Probably outside of the scope of a quick vid like this, but if you're using a state machine pattern within your own code, changing animations like this can easily be handled more elegantly than a block of if statements, ESPECIALLY if your animation is tied to state. Just have some sort of "onStateEnter" function on your states where you set your animation.
Good stuff! My current game is a track- based music game so all of my character animating is being done on the timeline for this one, but I'll definitely keep this in my bag of tricks for future projects. The more you can calculate programatically, the better!
@@Tarodev Actually, that makes sense. I was just going to make manually animated segments with timeline triggers to branch/loop, but that could potentially help automate at least some of the animation setup. I'll have to weigh my options!
Damn. I wrote my own animation script because I found the cumbersome web of nonsense in the Unity animator not worth the effort for 2D stuff. This seems like it cuts down on that problem though and still allows making the animations in the animation editor. Excellent stuff!
@@Tarodev yeah I tracked time elapsed in the update function and then changed the sprite to the next one in the array when it reaches the duration of a frame. It's pretty basic but it works for the project I'm using it on right now. If I need something more complex though like for a platformer character I will refer back to this video.
Amazing idea. Animated transitions have not been relevant for some of my games over the past few years. I just created a state machine for the MonoBehaviour and just played and adjusted the animation state in the logic state like you showed in the video. It avoids many of the problems of dealing with animators and having to maintain two different state machines.
Holy shit, is this video really only 2 minutes long? It felt much longer, and I mean that in a good way. A lot of information presented very concisely and intelligently. Thank you.

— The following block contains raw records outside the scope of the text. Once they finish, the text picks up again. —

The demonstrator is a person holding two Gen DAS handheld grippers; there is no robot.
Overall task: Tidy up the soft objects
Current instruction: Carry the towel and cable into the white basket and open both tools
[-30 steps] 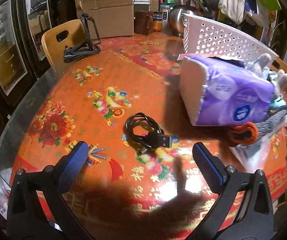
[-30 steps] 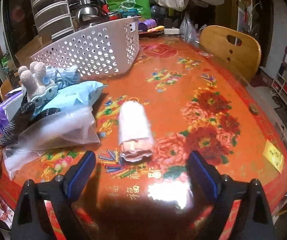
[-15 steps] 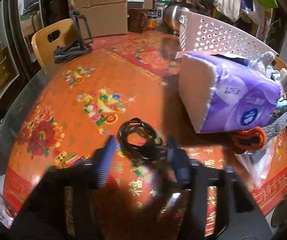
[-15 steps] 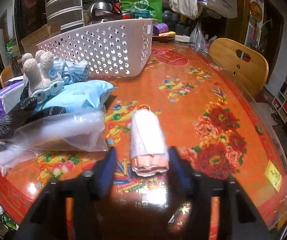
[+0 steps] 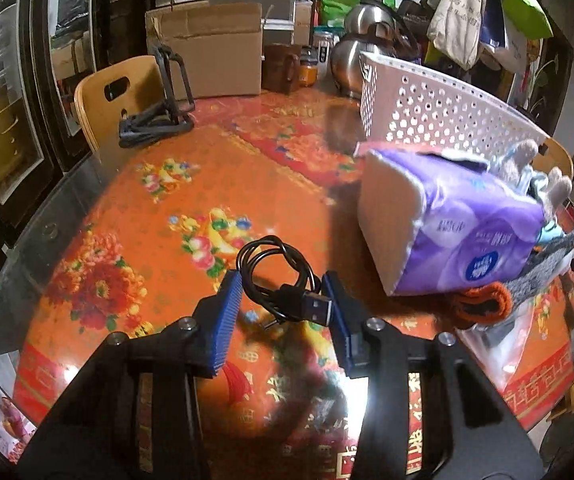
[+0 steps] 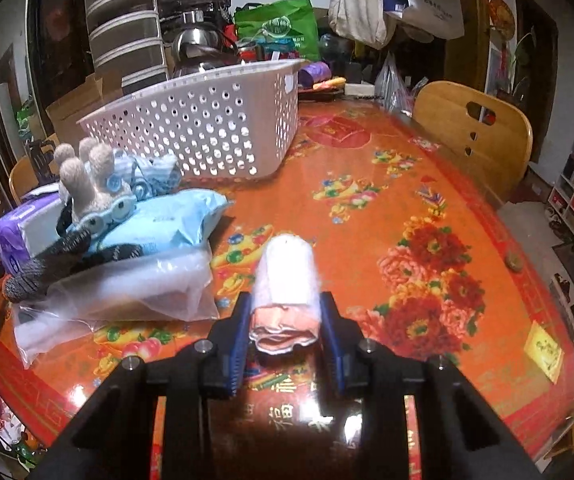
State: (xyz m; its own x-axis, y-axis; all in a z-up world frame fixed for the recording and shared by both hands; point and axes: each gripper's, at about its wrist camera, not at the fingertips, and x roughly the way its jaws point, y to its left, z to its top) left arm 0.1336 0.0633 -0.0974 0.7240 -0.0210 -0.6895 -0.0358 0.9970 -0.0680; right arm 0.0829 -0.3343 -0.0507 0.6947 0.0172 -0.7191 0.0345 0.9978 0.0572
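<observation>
Orange table [image 6: 427,184] (right half bare): left gripper [image 5: 283,292] clasping coiled cable [image 5: 275,276], right gripper [image 6: 285,316] clenching rolled towel [image 6: 287,276]

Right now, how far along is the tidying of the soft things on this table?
Nothing looks done: no item shows inside the white basket. In hand: the right gripper has just closed on the rolled towel, and the left gripper around the coiled cable. Left: tissue pack, wipes pack, plush toy, glove.
</observation>
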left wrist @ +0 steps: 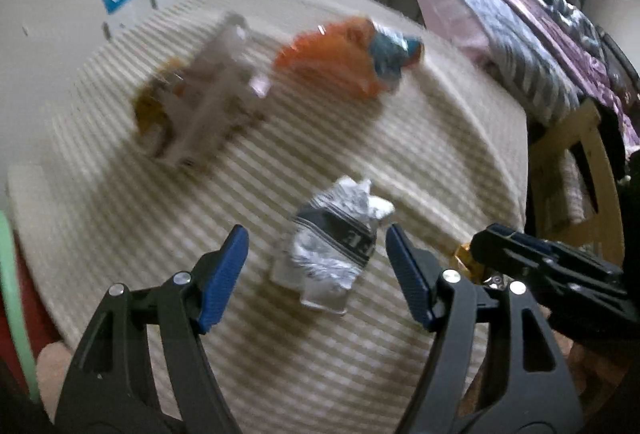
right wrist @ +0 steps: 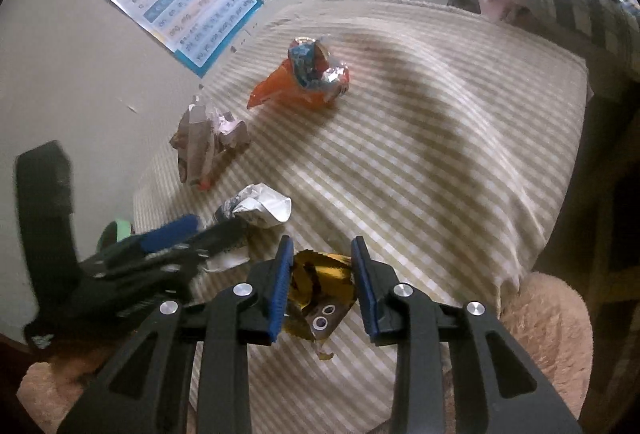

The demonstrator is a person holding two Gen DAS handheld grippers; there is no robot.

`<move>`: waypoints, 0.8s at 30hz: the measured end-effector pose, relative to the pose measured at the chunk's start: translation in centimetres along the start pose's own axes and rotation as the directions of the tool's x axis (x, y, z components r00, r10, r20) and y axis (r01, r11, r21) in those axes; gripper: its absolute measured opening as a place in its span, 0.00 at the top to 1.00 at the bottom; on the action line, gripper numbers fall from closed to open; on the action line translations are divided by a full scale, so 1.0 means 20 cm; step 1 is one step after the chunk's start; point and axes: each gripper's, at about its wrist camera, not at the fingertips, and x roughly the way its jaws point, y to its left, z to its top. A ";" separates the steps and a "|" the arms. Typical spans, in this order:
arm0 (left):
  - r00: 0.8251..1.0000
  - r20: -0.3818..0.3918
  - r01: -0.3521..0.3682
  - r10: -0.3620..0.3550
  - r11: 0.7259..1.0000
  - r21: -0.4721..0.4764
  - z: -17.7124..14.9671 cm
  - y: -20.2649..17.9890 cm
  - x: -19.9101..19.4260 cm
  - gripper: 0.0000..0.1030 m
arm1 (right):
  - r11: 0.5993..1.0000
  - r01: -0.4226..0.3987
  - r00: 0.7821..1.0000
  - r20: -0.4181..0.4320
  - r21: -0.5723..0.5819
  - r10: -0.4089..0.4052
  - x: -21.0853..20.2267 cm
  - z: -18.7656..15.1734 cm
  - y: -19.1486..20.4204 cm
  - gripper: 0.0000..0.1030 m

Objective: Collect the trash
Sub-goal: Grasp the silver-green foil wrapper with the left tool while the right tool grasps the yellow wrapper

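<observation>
Here the striped cloth (right wrist: 420,154) is covering a cushioned surface, perhaps a mattress or pad, and it is carrying four pieces of trash, well apart from one another. Farthest away, the orange snack bag (right wrist: 304,78) is lying crumpled with a blue and silver end; it is looking light and crackly, so any raised fold should be giving a hold. To its left the pale crumpled wrapper (right wrist: 208,146) is standing in a loose heap near the wall, likely soft and springy. Nearer, the silver wrapper (left wrist: 336,242) is sitting between the fingers of the left claw (left wrist: 316,274), whose jaws are standing wide and not touching it. It is looking thin, slick and easily crushed, so I judge the bunched middle to be the best place to pinch. Nearest the right side, the gold wrapper (right wrist: 320,290) is lying between the blue pads of the right claw (right wrist: 322,286); the jaws are standing narrow around it, and whether they are pressing it I cannot tell. It too is looking light, crinkly foil.

The two claws are working close together, so each may be crowding the other. A wall chart (right wrist: 180,2) is hanging behind, and folded bedding (left wrist: 520,34) is lying to the right, clear of the trash.
</observation>
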 end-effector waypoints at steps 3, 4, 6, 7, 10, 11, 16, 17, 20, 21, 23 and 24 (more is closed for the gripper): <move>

Hey TaroDev! Great video, honestly struggled with animations and the damn spider webs way too much. Actually checked you out after the blackthornprod 3d game dev video, you were a complete machine in that! Thanks for the video mate, have a good one!
This is the most useful Unity tip I've seen in a while. Mecanim is a very useful tool for 3D characters, but so much annoying overkill in many other situations.
I experimented with crossfade on a small game but I noted that the animation can get stuck sometimes. I searched online and found several discussions on the topic. It appears that crossfading a non looping animation can get stuck and does not exit the animation even if you are crossfading another one next.
As someone who uses script-based animation switching (i.e. using it to start an attack or dash animation from idle), you should also keep in mind that you can point the animator to an Animation Tree, allowing you to still use those should you need them. If you have a top-down shooter, for example, you can script the animator to go to an "Attack" animation tree that then uses animator float values for x/y direction to show the correct animation for the chosen direction. This could also work in the example shown here, where you could have two different attack animations depending on whether you're in the air or on the ground,
This is absolutely fantastic, thank you so much! I love doing things through scripting, it just makes so much more sense in my head, and I feel like I have so much more control over how I do things. Never going back to spaghetti trees lol.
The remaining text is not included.